▶ **ACTIVITY**
Write out every record below exactly as given. Leave the pictures out.
┄┄┄┄┄┄
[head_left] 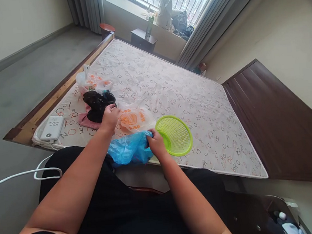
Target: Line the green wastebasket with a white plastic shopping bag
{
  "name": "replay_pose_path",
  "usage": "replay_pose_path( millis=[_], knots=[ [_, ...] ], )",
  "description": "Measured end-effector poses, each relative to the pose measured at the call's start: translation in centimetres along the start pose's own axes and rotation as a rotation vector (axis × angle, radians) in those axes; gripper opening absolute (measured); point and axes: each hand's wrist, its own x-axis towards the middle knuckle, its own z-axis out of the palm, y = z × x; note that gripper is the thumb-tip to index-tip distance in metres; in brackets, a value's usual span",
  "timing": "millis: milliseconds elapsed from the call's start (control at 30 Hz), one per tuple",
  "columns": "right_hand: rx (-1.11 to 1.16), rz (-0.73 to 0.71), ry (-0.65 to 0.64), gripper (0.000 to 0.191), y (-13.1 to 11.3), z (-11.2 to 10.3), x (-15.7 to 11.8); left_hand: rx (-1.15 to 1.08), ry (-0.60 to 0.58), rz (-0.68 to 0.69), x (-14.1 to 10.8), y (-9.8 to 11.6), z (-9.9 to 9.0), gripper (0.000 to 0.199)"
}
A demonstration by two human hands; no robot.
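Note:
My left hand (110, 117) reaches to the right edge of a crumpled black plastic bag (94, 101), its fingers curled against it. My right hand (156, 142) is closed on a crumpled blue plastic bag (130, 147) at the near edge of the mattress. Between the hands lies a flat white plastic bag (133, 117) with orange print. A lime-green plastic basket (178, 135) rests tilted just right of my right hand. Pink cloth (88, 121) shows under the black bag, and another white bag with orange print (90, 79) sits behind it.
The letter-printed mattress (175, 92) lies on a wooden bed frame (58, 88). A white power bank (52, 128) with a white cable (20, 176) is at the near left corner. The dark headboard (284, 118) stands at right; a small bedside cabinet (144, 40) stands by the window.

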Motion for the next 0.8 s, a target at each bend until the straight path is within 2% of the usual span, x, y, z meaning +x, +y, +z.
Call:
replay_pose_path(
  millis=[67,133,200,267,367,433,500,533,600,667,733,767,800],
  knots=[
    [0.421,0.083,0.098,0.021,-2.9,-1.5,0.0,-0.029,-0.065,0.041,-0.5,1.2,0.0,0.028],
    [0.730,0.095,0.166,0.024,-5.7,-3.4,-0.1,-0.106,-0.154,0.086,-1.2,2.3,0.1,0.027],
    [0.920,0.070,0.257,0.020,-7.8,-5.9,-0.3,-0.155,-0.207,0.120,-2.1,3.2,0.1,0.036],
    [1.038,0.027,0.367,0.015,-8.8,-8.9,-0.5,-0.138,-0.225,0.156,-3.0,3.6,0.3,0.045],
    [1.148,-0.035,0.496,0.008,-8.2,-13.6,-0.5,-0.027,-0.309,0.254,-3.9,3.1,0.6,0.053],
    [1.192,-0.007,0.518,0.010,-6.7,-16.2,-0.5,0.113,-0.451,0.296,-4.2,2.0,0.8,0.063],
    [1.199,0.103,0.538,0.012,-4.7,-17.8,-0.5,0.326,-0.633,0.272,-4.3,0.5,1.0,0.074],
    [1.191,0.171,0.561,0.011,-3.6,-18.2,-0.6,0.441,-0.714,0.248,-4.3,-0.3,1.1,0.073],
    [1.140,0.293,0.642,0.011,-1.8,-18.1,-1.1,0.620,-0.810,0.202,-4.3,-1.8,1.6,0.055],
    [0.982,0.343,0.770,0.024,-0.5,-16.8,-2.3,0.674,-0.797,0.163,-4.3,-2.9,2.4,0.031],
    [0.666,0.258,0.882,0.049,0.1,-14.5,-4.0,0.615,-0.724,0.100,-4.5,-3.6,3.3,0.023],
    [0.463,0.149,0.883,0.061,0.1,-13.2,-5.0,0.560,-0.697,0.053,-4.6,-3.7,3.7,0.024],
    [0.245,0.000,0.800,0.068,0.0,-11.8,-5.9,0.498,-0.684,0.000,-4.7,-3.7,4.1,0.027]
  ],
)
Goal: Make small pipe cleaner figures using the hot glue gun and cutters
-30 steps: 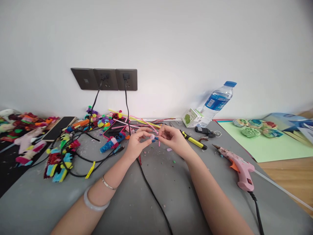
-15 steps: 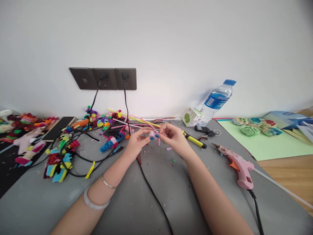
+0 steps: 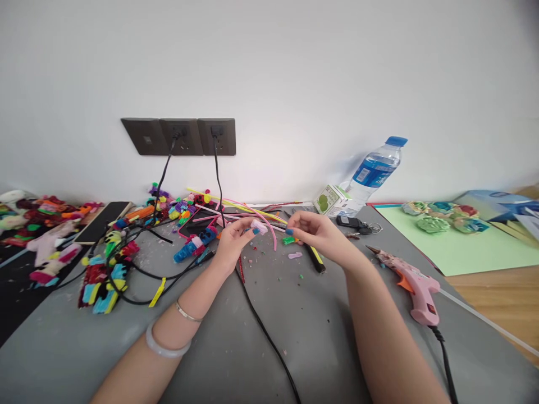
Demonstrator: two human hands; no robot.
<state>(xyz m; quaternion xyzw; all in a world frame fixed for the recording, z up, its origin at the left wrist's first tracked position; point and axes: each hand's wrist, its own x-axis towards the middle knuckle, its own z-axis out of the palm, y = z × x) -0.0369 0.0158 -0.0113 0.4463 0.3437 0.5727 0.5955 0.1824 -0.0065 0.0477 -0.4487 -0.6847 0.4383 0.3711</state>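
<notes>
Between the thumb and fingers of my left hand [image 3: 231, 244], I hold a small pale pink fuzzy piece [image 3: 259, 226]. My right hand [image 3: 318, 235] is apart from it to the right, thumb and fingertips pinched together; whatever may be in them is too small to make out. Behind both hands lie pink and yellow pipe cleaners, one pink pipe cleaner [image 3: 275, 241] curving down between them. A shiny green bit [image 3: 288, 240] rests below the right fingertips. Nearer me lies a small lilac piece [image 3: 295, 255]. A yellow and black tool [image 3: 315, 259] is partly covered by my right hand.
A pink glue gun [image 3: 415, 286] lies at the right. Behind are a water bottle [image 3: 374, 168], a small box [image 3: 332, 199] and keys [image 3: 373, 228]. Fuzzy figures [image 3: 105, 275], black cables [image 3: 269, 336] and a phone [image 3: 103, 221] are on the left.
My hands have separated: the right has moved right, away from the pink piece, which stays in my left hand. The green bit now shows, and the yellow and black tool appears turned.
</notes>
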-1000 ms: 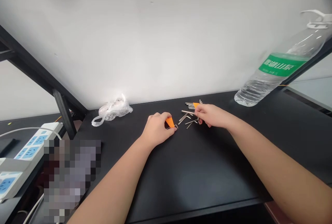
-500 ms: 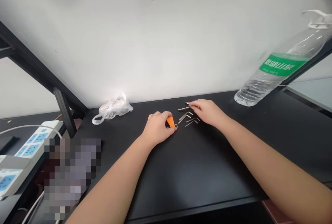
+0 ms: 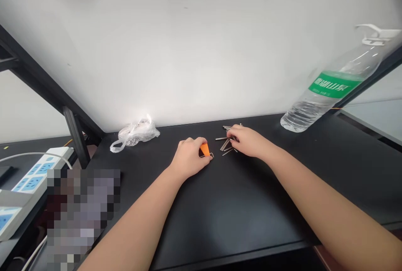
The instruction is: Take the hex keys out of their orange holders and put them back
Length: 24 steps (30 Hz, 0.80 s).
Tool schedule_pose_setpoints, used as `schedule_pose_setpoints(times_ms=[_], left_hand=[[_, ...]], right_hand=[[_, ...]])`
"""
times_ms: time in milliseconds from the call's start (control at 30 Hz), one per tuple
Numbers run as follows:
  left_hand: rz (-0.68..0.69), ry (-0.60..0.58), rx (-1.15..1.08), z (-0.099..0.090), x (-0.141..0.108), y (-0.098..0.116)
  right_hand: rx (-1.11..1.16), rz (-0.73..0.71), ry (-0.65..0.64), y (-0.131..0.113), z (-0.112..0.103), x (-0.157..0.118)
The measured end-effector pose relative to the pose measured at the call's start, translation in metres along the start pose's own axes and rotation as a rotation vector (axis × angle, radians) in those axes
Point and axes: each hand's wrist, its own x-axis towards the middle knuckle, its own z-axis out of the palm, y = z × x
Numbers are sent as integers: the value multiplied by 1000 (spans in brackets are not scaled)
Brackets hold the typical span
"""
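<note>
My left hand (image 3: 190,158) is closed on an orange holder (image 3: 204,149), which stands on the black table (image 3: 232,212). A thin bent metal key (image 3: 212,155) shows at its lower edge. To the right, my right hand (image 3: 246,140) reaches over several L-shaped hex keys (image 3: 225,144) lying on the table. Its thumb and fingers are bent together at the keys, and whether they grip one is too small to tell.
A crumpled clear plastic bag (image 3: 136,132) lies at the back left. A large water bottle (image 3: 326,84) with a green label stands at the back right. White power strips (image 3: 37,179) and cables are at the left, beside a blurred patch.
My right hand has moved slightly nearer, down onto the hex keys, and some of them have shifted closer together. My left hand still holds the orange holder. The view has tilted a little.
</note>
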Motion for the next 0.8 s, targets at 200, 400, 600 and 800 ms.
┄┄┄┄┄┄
▶ **REPLY**
[head_left] 
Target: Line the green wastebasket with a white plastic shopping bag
{
  "name": "replay_pose_path",
  "usage": "replay_pose_path( millis=[_], knots=[ [_, ...] ], )",
  "description": "Measured end-effector poses, each relative to the pose measured at the call's start: translation in centimetres along the start pose's own axes and rotation as a rotation vector (axis × angle, radians) in those axes; gripper opening absolute (measured); point and axes: each hand's wrist, its own x-axis towards the middle knuckle, its own z-axis out of the palm, y = z × x; note that gripper is the thumb-tip to index-tip distance in metres; in brackets, a value's usual span",
  "timing": "millis: milliseconds elapsed from the call's start (control at 30 Hz), one per tuple",
  "columns": "right_hand: rx (-1.11 to 1.16), rz (-0.73 to 0.71), ry (-0.65 to 0.64), gripper (0.000 to 0.191), y (-13.1 to 11.3), z (-11.2 to 10.3), x (-15.7 to 11.8); left_hand: rx (-1.15 to 1.08), ry (-0.60 to 0.58), rz (-0.68 to 0.69), x (-14.1 to 10.8), y (-9.8 to 11.6), z (-9.9 to 9.0), gripper (0.000 to 0.199)"
}
A demonstration by two human hands; no robot.
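Note:
My left hand (110, 117) reaches to the right edge of a crumpled black plastic bag (94, 101), its fingers curled against it. My right hand (156, 142) is closed on a crumpled blue plastic bag (130, 147) at the near edge of the mattress. Between the hands lies a flat white plastic bag (133, 117) with orange print. A lime-green plastic basket (178, 135) rests tilted just right of my right hand. Pink cloth (88, 121) shows under the black bag, and another white bag with orange print (90, 79) sits behind it.
The letter-printed mattress (175, 92) lies on a wooden bed frame (58, 88). A white power bank (52, 128) with a white cable (20, 176) is at the near left corner. The dark headboard (284, 118) stands at right; a small bedside cabinet (144, 40) stands by the window.
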
Motion for the next 0.8 s, a target at each bend until the straight path is within 2% of the usual span, x, y, z meaning +x, +y, +z.
Call:
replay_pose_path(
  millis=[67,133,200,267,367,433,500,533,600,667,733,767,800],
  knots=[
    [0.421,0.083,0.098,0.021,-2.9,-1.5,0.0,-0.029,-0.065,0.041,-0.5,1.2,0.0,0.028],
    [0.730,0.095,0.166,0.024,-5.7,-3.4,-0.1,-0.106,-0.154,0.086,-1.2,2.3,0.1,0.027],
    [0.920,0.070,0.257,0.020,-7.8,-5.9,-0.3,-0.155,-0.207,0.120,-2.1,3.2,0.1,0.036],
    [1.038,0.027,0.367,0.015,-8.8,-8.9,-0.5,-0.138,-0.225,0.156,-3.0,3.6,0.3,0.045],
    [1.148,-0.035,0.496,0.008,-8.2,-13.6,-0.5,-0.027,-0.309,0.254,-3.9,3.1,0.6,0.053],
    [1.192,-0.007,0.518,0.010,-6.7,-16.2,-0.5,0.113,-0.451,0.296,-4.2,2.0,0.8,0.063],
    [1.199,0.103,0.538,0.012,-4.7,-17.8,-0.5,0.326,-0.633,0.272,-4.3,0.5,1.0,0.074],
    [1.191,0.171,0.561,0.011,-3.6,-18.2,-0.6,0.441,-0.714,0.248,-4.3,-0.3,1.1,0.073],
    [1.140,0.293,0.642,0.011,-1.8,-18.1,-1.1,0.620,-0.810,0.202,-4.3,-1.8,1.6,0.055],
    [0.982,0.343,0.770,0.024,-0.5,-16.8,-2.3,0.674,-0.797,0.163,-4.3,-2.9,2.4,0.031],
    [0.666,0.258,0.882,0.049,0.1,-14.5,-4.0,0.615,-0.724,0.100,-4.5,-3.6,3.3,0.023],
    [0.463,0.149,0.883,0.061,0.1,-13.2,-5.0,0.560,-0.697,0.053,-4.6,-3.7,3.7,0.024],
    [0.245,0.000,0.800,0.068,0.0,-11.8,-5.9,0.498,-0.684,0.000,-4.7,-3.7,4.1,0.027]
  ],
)
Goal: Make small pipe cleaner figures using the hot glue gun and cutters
-30 steps: 
-15 steps: 
+0 steps: 
Demonstrator: two human hands; no robot.
<state>(xyz m; quaternion xyzw; all in a world frame fixed for the recording, z up, its origin at the left wrist's first tracked position; point and axes: each hand's wrist, its own x-axis towards the middle knuckle, its own z-axis out of the palm, y = z × x) -0.0369 0.0158 -0.0113 0.4463 0.3437 0.5727 0.5955 0.1824 -0.0065 0.0477 -0.4487 -0.6847 0.4383 0.3711</state>
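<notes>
Between the thumb and fingers of my left hand [image 3: 231, 244], I hold a small pale pink fuzzy piece [image 3: 259, 226]. My right hand [image 3: 318, 235] is apart from it to the right, thumb and fingertips pinched together; whatever may be in them is too small to make out. Behind both hands lie pink and yellow pipe cleaners, one pink pipe cleaner [image 3: 275, 241] curving down between them. A shiny green bit [image 3: 288, 240] rests below the right fingertips. Nearer me lies a small lilac piece [image 3: 295, 255]. A yellow and black tool [image 3: 315, 259] is partly covered by my right hand.
A pink glue gun [image 3: 415, 286] lies at the right. Behind are a water bottle [image 3: 374, 168], a small box [image 3: 332, 199] and keys [image 3: 373, 228]. Fuzzy figures [image 3: 105, 275], black cables [image 3: 269, 336] and a phone [image 3: 103, 221] are on the left.
My hands have separated: the right has moved right, away from the pink piece, which stays in my left hand. The green bit now shows, and the yellow and black tool appears turned.
</notes>
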-1000 ms: 
-500 ms: 
+0 ms: 
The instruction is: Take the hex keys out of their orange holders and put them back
Length: 24 steps (30 Hz, 0.80 s).
Tool schedule_pose_setpoints, used as `schedule_pose_setpoints(times_ms=[_], left_hand=[[_, ...]], right_hand=[[_, ...]])`
"""
times_ms: time in milliseconds from the call's start (control at 30 Hz), one per tuple
Numbers run as follows:
  left_hand: rz (-0.68..0.69), ry (-0.60..0.58), rx (-1.15..1.08), z (-0.099..0.090), x (-0.141..0.108), y (-0.098..0.116)
  right_hand: rx (-1.11..1.16), rz (-0.73..0.71), ry (-0.65..0.64), y (-0.131..0.113), z (-0.112..0.103), x (-0.157..0.118)
The measured end-effector pose relative to the pose measured at the call's start, translation in metres along the start pose's own axes and rotation as a rotation vector (axis × angle, radians) in those axes
Point and axes: each hand's wrist, its own x-axis towards the middle knuckle, its own z-axis out of the palm, y = z × x
Numbers are sent as integers: the value multiplied by 1000 (spans in brackets are not scaled)
Brackets hold the typical span
"""
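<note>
My left hand (image 3: 190,158) is closed on an orange holder (image 3: 204,149), which stands on the black table (image 3: 232,212). A thin bent metal key (image 3: 212,155) shows at its lower edge. To the right, my right hand (image 3: 246,140) reaches over several L-shaped hex keys (image 3: 225,144) lying on the table. Its thumb and fingers are bent together at the keys, and whether they grip one is too small to tell.
A crumpled clear plastic bag (image 3: 136,132) lies at the back left. A large water bottle (image 3: 326,84) with a green label stands at the back right. White power strips (image 3: 37,179) and cables are at the left, beside a blurred patch.
My right hand has moved slightly nearer, down onto the hex keys, and some of them have shifted closer together. My left hand still holds the orange holder. The view has tilted a little.
</note>
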Motion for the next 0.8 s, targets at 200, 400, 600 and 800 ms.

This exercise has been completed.